Today in my yoga class, our teacher began the class by asking us if we were expecting too much from our yoga practice. Like was I expecting my yoga practice to ensure that I’d never lose my temper again or feel annoyed at that person who holds the elevator for everyone -- even the people outside the lobby doors. Her question made me ask myself: am I expecting too much from my art? (Which in my case, is my writing.) Am I secretly hoping that if I have enough success from it, I'll never feel angry or annoyed or sad again?
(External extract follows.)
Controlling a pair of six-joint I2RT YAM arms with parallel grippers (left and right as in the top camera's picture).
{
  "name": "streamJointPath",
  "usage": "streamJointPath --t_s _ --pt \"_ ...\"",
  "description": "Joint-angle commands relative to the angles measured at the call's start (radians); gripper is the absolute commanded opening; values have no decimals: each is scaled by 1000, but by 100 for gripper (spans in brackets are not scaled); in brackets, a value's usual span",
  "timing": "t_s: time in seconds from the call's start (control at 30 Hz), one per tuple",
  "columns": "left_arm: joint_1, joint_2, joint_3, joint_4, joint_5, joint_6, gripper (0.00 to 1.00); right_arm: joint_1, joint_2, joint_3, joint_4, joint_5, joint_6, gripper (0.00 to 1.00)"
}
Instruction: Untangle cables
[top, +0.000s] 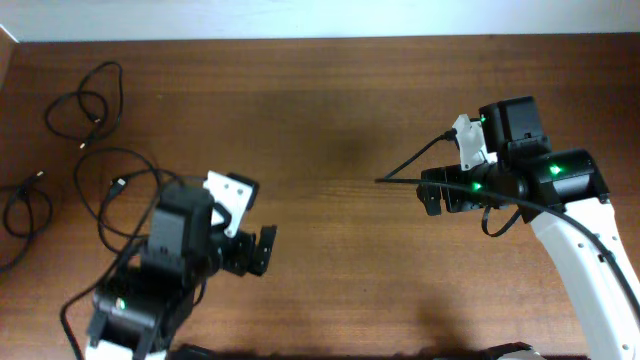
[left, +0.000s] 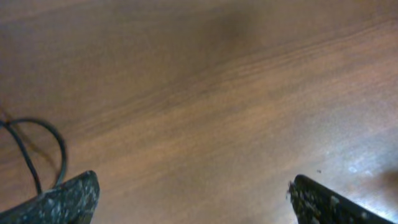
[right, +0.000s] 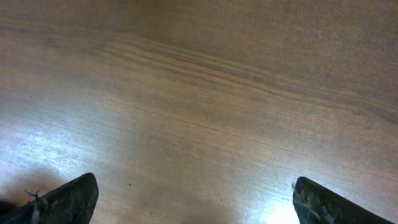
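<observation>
Step in hand: You look to be between grabs. Neither claw has hold of anything, and the cables (top: 82, 98) lie in loose loops at the left end of the table (top: 330, 90).
Progress, as a judgement: The three cords look largely parted. Whether the nearest one crosses another near the arm, you cannot tell from above.
Left claw (left: 193, 190): Spread as wide as it goes, with nothing between its fingers and bare wood below.
Right claw (right: 193, 193): Just as wide and empty, over bare wood.
Where the cables lie: The upper cord (top: 100, 68) is near the far left corner. The far-left cord (top: 48, 208) is at the table's edge. The nearest cord (top: 117, 185) loops just beside your left arm, and part of it is hidden under the arm.
Cord against left claw: The claw points toward the table's middle, away from the cords. In the wrist view one loop shows just outside the left finger (left: 68, 199), not in the gap.
Cord against right claw: Well apart.
Next move calls for: Turn the left claw back over the nearest cord, bring a single strand between the fingers, and check for crossings before pulling.
</observation>
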Motion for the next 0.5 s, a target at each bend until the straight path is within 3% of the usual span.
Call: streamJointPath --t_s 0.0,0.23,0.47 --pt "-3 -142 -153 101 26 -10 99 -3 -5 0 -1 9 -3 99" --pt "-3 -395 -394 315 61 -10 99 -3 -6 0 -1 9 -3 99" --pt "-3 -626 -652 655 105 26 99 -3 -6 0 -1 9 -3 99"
Or, this is scarier: am I NOT expecting enough from my art? Am I NOT expecting it’s going to make a difference to me or anyone else? Am I neglecting it? Is it running around without a winter coat, in need of a new haircut? Am I spending enough time with it? Time and care that it needs to grow and prosper? Are you?
In a Writer's Digest webinar I took earlier this week about “How to Blog Meaningfully and Grow Your Audience” with Jane Friedman, she advised to give your blog a year. If you quit too soon, you miss out on what she called the “snowball effect.”
Am I devoting enough time to my writing so that I’ll benefit from the snowball effect of my years of writing? Are you?
I’ve been writing a memoir this year by just focusing on gathering the next snowflake. Now I’m done. In the next couple of months I'll make minor revisions, research agents and publishers, buff my query letter and perfect my elevator speech.
The heft of the manuscript in my hand is proof of the snowball effect. Those few fluttery first pages have grown into a heavy snowball. If I threw it, it would have an impact.
Jane encouraged us to use numbers in our blogs. So, in the spirit of practicing what I learned, these are three ways you can expect more from your art practice:
Pay attention to it: Show up when you say you will and stick to staying with the practice, even if it means just sitting there. Those emails can wait.
Find 3 new opportunities that your art can snag for you. This could mean: schedule a reading, submit to a new publication, enter a competition. Expect your art to work hard for you.
Expect that your art is going to change one person’s perspective or enlarge someone’s life. Take a look at it: is there some way you can take that painting or that essay further so it will have more of an impact?
Your art can’t make your life easy. But it will change your life if you expect enough from it.